[PROBLEM STATEMENT]
Every line below that includes "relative" counts toward the total. Report that total alone.

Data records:
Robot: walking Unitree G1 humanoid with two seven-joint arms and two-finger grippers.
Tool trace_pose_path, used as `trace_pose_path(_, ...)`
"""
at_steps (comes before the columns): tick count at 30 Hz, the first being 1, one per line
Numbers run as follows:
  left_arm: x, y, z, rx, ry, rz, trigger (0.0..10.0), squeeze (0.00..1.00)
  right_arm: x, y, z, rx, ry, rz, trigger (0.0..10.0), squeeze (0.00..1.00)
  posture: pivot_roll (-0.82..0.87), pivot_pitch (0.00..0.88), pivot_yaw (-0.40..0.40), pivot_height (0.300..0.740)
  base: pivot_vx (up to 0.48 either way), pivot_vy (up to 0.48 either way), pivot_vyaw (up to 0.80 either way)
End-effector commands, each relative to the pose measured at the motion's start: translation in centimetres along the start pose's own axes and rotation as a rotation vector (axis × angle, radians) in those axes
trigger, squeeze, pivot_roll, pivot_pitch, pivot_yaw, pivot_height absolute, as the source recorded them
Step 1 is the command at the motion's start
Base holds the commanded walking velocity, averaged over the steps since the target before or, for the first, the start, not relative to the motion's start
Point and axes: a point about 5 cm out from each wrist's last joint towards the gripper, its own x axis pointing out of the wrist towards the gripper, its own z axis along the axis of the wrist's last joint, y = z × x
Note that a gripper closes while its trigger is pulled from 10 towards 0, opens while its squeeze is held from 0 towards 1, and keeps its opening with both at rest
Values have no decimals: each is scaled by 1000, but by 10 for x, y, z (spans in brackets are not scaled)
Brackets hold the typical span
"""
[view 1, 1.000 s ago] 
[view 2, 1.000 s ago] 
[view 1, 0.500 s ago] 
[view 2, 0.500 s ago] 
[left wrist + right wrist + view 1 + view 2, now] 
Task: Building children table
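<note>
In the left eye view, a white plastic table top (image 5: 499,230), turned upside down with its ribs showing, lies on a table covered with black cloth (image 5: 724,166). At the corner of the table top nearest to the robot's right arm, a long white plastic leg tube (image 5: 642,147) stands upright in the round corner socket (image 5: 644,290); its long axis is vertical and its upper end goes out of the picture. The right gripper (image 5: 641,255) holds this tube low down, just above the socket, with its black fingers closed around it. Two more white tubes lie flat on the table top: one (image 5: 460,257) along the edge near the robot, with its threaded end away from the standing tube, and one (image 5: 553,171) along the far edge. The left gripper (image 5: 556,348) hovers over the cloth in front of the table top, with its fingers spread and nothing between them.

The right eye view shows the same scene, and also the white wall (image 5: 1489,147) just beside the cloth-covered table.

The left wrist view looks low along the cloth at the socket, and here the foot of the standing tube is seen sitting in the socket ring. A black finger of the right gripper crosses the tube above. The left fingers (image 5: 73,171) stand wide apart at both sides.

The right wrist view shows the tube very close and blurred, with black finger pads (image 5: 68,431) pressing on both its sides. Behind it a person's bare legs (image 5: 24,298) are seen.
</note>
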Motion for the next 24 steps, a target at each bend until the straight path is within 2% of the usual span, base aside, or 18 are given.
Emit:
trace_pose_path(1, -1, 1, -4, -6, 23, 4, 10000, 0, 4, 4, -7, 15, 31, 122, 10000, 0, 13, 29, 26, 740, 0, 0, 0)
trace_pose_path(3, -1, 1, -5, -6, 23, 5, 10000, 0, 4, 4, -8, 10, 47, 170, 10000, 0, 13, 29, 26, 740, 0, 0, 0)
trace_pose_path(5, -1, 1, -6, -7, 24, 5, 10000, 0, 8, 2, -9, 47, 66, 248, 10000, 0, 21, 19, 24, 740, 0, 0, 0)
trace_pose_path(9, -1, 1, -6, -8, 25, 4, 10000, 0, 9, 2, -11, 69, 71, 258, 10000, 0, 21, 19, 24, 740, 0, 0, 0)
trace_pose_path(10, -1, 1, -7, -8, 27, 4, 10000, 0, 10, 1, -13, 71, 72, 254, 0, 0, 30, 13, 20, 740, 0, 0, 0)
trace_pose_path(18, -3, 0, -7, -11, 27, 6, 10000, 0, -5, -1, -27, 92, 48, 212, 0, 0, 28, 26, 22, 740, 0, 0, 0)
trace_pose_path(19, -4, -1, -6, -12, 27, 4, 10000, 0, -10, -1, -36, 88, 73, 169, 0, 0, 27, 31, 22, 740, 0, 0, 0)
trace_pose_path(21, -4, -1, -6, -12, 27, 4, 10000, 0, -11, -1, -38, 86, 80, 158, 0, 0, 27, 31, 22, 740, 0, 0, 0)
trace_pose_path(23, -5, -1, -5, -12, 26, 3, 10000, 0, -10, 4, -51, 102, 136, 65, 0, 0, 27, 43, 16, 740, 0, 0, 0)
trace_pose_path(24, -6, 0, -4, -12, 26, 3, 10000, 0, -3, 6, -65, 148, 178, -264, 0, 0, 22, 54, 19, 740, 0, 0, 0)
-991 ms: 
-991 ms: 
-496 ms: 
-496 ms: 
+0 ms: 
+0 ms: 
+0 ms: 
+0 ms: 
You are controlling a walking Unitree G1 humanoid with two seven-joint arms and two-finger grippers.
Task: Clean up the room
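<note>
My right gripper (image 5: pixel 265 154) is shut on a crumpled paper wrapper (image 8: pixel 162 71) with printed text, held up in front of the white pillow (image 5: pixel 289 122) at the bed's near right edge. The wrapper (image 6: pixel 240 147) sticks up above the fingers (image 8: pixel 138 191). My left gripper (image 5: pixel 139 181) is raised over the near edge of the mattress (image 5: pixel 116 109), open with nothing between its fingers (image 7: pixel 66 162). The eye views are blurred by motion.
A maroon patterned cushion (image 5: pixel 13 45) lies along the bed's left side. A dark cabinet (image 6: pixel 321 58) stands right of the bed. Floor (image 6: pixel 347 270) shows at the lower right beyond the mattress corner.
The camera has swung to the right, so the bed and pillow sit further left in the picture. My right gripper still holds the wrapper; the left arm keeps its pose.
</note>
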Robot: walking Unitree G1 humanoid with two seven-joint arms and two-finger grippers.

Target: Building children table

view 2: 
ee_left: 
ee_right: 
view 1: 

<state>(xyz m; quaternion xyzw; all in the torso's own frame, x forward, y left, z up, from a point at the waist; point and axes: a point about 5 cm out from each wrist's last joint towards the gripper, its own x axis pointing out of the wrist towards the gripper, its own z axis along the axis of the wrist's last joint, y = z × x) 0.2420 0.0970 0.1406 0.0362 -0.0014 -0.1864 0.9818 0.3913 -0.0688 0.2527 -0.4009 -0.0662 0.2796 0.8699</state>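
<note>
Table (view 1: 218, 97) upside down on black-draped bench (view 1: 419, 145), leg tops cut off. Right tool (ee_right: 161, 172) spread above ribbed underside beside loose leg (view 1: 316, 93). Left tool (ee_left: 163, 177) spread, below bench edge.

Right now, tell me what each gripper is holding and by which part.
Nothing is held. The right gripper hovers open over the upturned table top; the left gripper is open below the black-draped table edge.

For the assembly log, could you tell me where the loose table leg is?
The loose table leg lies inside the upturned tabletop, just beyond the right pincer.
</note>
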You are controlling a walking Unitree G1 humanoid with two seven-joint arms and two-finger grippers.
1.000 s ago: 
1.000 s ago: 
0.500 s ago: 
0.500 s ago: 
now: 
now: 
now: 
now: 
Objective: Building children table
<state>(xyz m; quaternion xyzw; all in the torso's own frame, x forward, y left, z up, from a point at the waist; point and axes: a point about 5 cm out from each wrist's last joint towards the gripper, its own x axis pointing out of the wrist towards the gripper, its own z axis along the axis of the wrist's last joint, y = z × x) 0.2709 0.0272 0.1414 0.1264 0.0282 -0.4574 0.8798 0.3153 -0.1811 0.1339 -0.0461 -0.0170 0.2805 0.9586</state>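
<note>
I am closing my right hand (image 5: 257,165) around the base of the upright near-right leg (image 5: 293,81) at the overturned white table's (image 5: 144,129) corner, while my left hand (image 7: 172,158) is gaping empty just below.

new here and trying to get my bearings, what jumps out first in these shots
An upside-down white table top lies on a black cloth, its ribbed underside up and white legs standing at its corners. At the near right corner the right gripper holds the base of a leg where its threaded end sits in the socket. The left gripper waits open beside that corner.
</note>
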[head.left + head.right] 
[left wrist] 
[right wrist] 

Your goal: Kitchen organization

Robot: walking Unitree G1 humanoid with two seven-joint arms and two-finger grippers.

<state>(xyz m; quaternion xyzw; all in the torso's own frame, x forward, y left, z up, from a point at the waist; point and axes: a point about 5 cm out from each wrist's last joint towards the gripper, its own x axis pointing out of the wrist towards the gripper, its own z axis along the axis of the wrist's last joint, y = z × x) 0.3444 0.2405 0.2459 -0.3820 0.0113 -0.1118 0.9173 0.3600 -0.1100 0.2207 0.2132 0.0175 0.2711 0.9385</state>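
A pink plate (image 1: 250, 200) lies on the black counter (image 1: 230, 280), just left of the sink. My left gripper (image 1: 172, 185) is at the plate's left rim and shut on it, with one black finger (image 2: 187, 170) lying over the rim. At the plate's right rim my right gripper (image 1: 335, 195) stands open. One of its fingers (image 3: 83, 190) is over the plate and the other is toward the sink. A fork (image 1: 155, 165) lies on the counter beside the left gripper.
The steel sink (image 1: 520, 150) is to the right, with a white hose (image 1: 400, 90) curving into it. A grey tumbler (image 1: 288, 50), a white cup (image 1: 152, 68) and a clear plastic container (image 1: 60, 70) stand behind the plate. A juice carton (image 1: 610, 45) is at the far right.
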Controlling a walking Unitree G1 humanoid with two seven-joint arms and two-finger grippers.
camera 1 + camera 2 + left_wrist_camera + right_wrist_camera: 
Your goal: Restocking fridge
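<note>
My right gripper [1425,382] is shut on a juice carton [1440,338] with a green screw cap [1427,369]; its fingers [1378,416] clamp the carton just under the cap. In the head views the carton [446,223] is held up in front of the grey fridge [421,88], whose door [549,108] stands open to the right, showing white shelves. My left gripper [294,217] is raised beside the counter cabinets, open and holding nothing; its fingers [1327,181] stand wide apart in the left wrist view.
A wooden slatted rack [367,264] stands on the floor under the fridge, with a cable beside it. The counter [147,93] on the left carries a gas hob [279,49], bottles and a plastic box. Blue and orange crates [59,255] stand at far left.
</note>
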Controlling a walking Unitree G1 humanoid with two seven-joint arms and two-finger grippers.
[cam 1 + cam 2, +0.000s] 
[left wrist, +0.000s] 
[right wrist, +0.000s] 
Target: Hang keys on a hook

[RESULT FOR THIS EXERCISE]
2